Turn Website Data Into Data Sets: A Beginner’s Guide to Python Web Scraping

Extract information from websites in no time in a highly automated manner

Christopher Kindl
Better Programming

--

list of real estate listing on the left connected by an arrow to a table of data on the right
Illustration by author (Unsplash images used for fictive listing images)

Overview

What the article covers

  • Technical and legal considerations of web scraping
  • Example for scraping a search-based platform using the HTML-based method with Python’s Beautiful Soup library
  • Common techniques to tackle anomalies and inconsistencies in data when scraping
  • An outlook of how the discussed example can be transformed into a data pipeline using Amazon’s cloud-computing platform, AWS, and Apache Airflow to regularly collect data

What is web scraping?

Web scrapers access the underlying code of a website and gather a large amount of data which is later saved on a local file or database. It has become an established discipline in data science and also in business: Companies collect competitor trends, pursue market studies, and perform in-depth analyses, all on data that can be accessed publicly.

diagram showing the three layers of a website
3 layers of a website (Illustration by author)

How do web scrapers work in general?

There are different approaches to web scraping. This article focuses on HTML scrapers and covers a brief overview of other methods in the last section. As the name already reveals, these types of scrapers use the underlying HTML code of a website to retrieve the desired information. This method informally accesses the website, which is why using code with a customized logic is required in order to decipher the desired data.

Difference compared to API calls

An alternative method of fetching website data makes use of processes called API calls. An API (application programming interface) is officially provided by the website owner and allows requests of particular information in which the data is directly accessed from the database (or plain files). This usually requires permission from the website owner and is highly secured (e.g., API keys and tokens).

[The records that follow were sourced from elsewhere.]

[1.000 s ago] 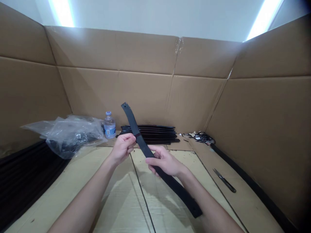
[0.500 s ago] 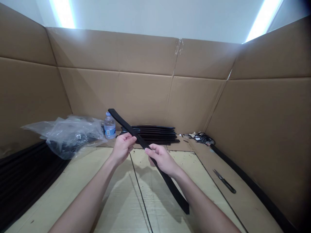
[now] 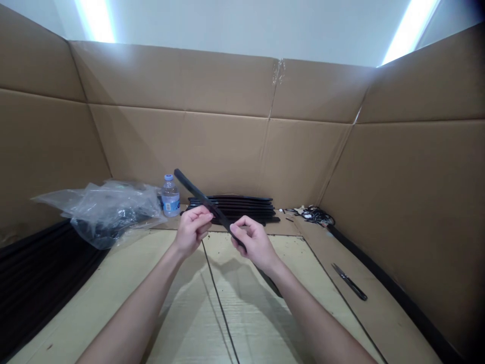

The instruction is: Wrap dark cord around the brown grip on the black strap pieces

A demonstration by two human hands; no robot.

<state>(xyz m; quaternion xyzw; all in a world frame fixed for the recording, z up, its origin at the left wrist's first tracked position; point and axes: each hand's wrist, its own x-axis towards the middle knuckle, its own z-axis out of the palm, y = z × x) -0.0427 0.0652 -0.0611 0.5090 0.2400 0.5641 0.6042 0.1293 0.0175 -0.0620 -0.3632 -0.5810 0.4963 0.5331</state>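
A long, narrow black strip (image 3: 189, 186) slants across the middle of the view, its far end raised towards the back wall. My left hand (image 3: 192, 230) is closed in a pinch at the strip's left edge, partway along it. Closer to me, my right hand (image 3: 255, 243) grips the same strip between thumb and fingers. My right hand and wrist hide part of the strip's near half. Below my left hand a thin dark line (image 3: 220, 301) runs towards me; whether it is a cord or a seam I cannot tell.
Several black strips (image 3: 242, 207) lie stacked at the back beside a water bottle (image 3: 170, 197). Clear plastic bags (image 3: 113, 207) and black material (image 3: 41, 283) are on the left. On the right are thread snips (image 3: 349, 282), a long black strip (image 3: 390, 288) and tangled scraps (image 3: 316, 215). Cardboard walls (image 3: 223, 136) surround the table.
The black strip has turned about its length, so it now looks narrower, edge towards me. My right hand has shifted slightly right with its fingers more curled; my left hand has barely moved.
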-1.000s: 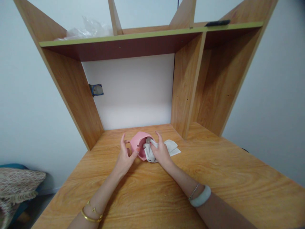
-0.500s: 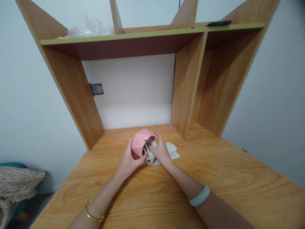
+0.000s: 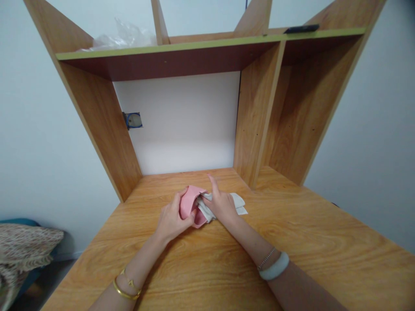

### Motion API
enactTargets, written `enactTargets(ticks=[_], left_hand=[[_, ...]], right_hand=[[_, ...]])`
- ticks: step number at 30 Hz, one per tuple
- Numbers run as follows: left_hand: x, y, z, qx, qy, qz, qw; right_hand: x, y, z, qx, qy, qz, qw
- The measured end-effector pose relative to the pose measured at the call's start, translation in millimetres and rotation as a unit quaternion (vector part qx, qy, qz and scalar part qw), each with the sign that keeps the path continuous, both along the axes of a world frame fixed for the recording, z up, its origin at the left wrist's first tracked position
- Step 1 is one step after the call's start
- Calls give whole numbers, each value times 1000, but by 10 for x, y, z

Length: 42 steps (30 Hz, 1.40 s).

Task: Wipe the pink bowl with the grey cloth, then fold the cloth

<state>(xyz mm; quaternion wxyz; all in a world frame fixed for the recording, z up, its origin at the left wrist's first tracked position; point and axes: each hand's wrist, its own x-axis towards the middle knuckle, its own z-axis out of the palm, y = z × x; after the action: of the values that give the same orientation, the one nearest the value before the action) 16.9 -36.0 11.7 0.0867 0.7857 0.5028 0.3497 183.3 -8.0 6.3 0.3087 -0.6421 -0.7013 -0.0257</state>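
A pink faceted cup (image 3: 189, 203) lies on its side on the wooden desk (image 3: 292, 242), its mouth turned to the right. My left hand (image 3: 170, 220) wraps round the cup and grips it. A whitish cloth (image 3: 223, 204) lies beside it, with one end pushed into the cup's mouth. My right hand (image 3: 221, 204) presses that cloth into the cup, fingers bunched on it and the index finger raised.
The desk has a wooden hutch: a shelf (image 3: 207, 45) above with a clear plastic bag (image 3: 123, 36) at the left and a dark flat object (image 3: 301, 29) at the right. A side compartment (image 3: 292, 116) opens at the right. A patterned fabric (image 3: 22, 246) lies low left.
My left hand went from open beside the cup to gripping it. The cup tipped up, then came back down onto its side. My right hand kept the cloth in the cup's mouth.
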Motion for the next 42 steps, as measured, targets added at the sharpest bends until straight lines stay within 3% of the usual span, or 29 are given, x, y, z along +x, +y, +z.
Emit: enactTargets(ticks=[8, 14, 22, 28, 32, 37, 42], left_hand=[[-6, -8, 29, -9, 15, -39, 999], [-8, 32, 5, -19, -13, 30, 999], [68, 125, -160, -40, -175, -29, 983], [176, 112, -236, -65, -245, -84, 964], [120, 138, -191, -31, -262, -69, 962], [58, 94, -93, 7, -151, -3, 988], [65, 33, -18, 17, -66, 52, 996]], right_hand=[[14, -16, -32, -12, -9, 72, 997], [30, 71, -149, -19, 114, 84, 990], [-28, 176, -231, 21, 397, 105, 912], [-69, 251, -291, 12, 468, 162, 869], [-84, 244, -305, -10, 424, 135, 895], [-66, 171, -195, -20, 328, 71, 942], [-21, 146, -108, -33, 233, 20, 972]])
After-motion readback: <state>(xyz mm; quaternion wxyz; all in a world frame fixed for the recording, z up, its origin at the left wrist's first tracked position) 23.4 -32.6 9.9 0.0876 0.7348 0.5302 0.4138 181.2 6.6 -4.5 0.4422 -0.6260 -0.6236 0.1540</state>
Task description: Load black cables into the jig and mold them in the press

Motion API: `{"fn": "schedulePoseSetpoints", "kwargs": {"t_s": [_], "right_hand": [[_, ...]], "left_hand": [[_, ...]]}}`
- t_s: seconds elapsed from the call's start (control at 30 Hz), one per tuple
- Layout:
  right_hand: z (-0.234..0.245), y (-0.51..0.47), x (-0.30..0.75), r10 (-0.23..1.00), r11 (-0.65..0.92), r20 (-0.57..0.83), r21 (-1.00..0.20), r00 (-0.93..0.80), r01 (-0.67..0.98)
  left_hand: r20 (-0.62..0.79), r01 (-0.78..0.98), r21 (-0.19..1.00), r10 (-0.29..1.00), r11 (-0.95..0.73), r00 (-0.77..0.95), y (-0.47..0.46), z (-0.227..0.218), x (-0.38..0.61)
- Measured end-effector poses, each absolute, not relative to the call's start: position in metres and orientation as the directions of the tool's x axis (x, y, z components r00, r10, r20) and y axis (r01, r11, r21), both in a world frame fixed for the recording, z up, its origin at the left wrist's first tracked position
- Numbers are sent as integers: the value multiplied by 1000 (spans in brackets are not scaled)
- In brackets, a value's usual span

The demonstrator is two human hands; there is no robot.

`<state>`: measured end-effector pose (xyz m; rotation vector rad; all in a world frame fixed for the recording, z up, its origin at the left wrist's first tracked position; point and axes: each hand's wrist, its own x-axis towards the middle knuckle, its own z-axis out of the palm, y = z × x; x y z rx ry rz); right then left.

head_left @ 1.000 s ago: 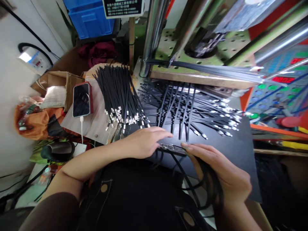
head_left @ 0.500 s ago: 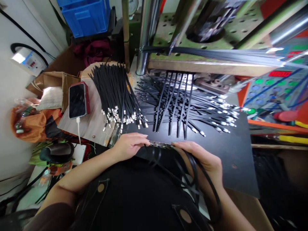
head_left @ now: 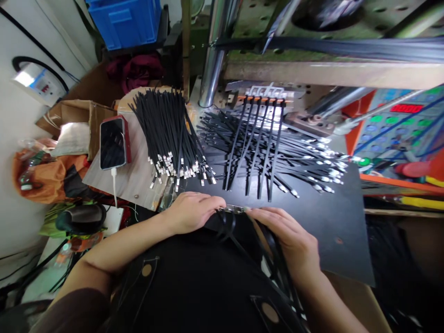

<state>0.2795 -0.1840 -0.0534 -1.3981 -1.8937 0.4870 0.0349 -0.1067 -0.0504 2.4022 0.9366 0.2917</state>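
head view: both hands sit at the near edge of a black board (head_left: 342, 240), below a press.
left hand (head_left: 192, 212): lightly curled, fingertips at the row's left end; grip cannot be told.
right hand (head_left: 287, 238): partly closed over the trailing black straps, fingertips at the row's right end.
held item: row of metal-headed cable ties (head_left: 233, 209), between the hands, at the board's near edge.
long axis: runs left to right across the body, straps hanging toward the lap; neither hand clearly nearer.
on board: fanned cable ties (head_left: 270, 157), just beyond the hands.
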Motion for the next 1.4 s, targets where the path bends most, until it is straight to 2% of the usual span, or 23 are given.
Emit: {"fn": "schedulePoseSetpoints", "kwargs": {"t_s": [0.13,0.3,0.47,0.6,0.7,0.8,0.93,1.0,1.2,1.4], "right_hand": [[-54,-184,276,910,390,371,-623,-182,679],[-45,-183,285,924,381,270,-598,-270,705],[-46,-189,294,920,342,361,-541,-155,769],[-56,-190,292,928,311,352,-553,-123,773],[-65,-186,292,910,336,397,-549,-114,765],[-68,-182,295,868,405,473,-495,-152,768],[-66,-184,303,812,521,484,-351,-326,778],[-65,-186,304,791,549,495,-310,-361,776],[-70,-185,298,835,445,517,-427,-191,787],[-65,-183,303,802,564,461,-372,-380,738]], "left_hand": [[9,576,529,683,-623,731,-108,-49,36],[-21,577,548,679,-606,733,-106,-47,37],[29,538,598,687,-594,726,-105,-52,34],[79,504,607,678,-614,731,-105,-56,33],[124,481,615,679,-625,723,-104,-59,33],[157,469,618,684,-630,712,-104,-61,32],[198,446,628,686,-637,701,-104,-65,32],[197,450,627,688,-636,698,-104,-66,31],[241,423,630,681,-652,692,-103,-66,31],[267,397,644,678,-654,685,-103,-66,30]]}}
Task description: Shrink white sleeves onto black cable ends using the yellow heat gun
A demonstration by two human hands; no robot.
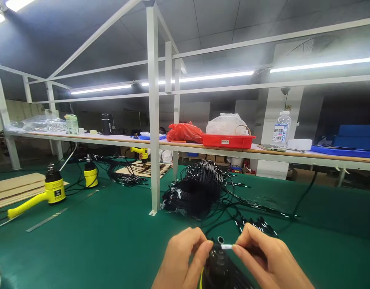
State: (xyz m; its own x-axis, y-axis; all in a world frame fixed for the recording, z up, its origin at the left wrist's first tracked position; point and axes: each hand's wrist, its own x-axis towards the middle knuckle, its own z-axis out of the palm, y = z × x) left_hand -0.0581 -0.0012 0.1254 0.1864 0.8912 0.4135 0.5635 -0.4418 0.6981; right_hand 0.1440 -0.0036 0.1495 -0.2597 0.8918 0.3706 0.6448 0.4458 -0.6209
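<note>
Low in the head view, a small white sleeve [226, 247] on what looks like a thin black cable spans the gap between my fingertips. My right hand [269, 255] is closed in a pinch at the sleeve's right end. My left hand [183, 255] pinches the dark part left of the sleeve, half hidden by the fingers. Just below stands a heat gun [218, 265], its dark nozzle pointing up and a bit of yellow body showing behind my left hand. Black cables [237, 277] lie beside it, partly covered by my right hand.
A big bundle of black cables [194, 196] lies behind a white post [153, 120]. Cable ends with white sleeves [257, 226] spread at right. Yellow heat guns [55, 188] stand at left by boards [19, 186]. A shelf [293, 154] carries a red tray [228, 141] and bottle [282, 128].
</note>
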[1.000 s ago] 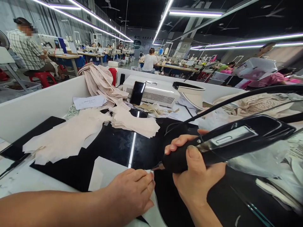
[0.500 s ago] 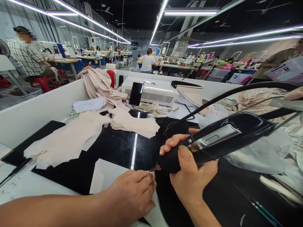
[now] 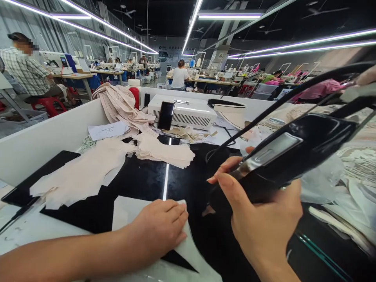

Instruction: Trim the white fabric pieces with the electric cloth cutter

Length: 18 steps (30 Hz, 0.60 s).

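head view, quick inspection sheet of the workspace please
surface: glossy black panel, light reflected in it
job's things: pale sheet under left hand; black handheld tool, tip apart from the sheet
clutter: stacked pale cut pieces, phone, white vented box
hands: left rests on the sheet; right hand grips the tool
cables: black cable arches beyond the tool; ends unclear
surroundings: seated person in checked shirt; another person's hand at the right edge

One left hand (image 3: pixel 163 225), one right hand (image 3: pixel 264 219) and one black handheld tool (image 3: pixel 305 147) are seen from lower centre to right. Just above mid-frame, one phone (image 3: pixel 166 115), one white vented box (image 3: pixel 188 111) and one red cylinder (image 3: pixel 134 97) are counted.
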Tool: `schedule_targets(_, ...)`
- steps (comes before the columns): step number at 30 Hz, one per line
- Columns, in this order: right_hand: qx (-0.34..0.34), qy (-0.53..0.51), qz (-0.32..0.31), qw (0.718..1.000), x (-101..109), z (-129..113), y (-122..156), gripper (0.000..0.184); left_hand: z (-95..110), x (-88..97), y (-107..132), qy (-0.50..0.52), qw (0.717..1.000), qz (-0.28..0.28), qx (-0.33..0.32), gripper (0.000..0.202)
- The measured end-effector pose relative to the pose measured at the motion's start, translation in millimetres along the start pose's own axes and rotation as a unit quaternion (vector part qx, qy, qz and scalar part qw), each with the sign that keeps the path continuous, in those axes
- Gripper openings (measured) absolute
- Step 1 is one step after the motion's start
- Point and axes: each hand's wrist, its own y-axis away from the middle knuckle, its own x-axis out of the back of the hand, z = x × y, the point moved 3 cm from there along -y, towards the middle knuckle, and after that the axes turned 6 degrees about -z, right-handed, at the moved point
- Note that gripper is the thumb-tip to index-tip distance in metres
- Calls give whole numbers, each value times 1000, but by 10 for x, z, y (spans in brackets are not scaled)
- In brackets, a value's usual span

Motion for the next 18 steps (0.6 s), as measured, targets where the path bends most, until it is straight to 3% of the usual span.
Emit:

However, APIs are not always available, which is why scraping is highly appealing, but it also raises the question of legality.

Legal considerations

Web scraping might violate copyright norms or terms of service of a website owner, especially when it is used for competitive advantage, a financial windfall, or abusive purposes in general (e.g., sending requests within very short time intervals). However, scraping data that is publicly available and is used for 1) private consumption, 2) academic purposes, or 3) other cases without commercial intention can generally be considered legally harmless.

If data 1) is protected behind a login or paywall, 2) is explicitly prohibited from being scraped by the website owner, 3) contains confidential information, or 4) compromises the privacy of the individual, any kind of scraping activity must be avoided¹. Therefore, bear in mind to always act responsibly and follow compliance first.

Beautiful Soup Setup in Python

Beautiful Soup is a Python library for collecting data from websites by accessing the underlying HTML code.

Install the latest version of Beautiful Soup in your terminal:

$ pip install beautifulsoup4

Install requests to be able to call websites (the library sends HTTP requests):

$ pip install requests

Within a Python or Jupyter notebook file, import these libraries:

from bs4 import BeautifulSoup
import requests

And some standard libraries for data processing and transformation steps:

import re
from re import sub
from decimal import Decimal
import io
from datetime import datetime
import pandas as pd

0. Introduction

Imagine we want to scrape a platform that contains publicly available ads of properties. We want to obtain information such as the 1) price of the property, 2) its address, and the 3) distance, 4) station name, and 5) transport type to the nearest public transport stations to find out how property prices are distributed across public transport stations in a particular city.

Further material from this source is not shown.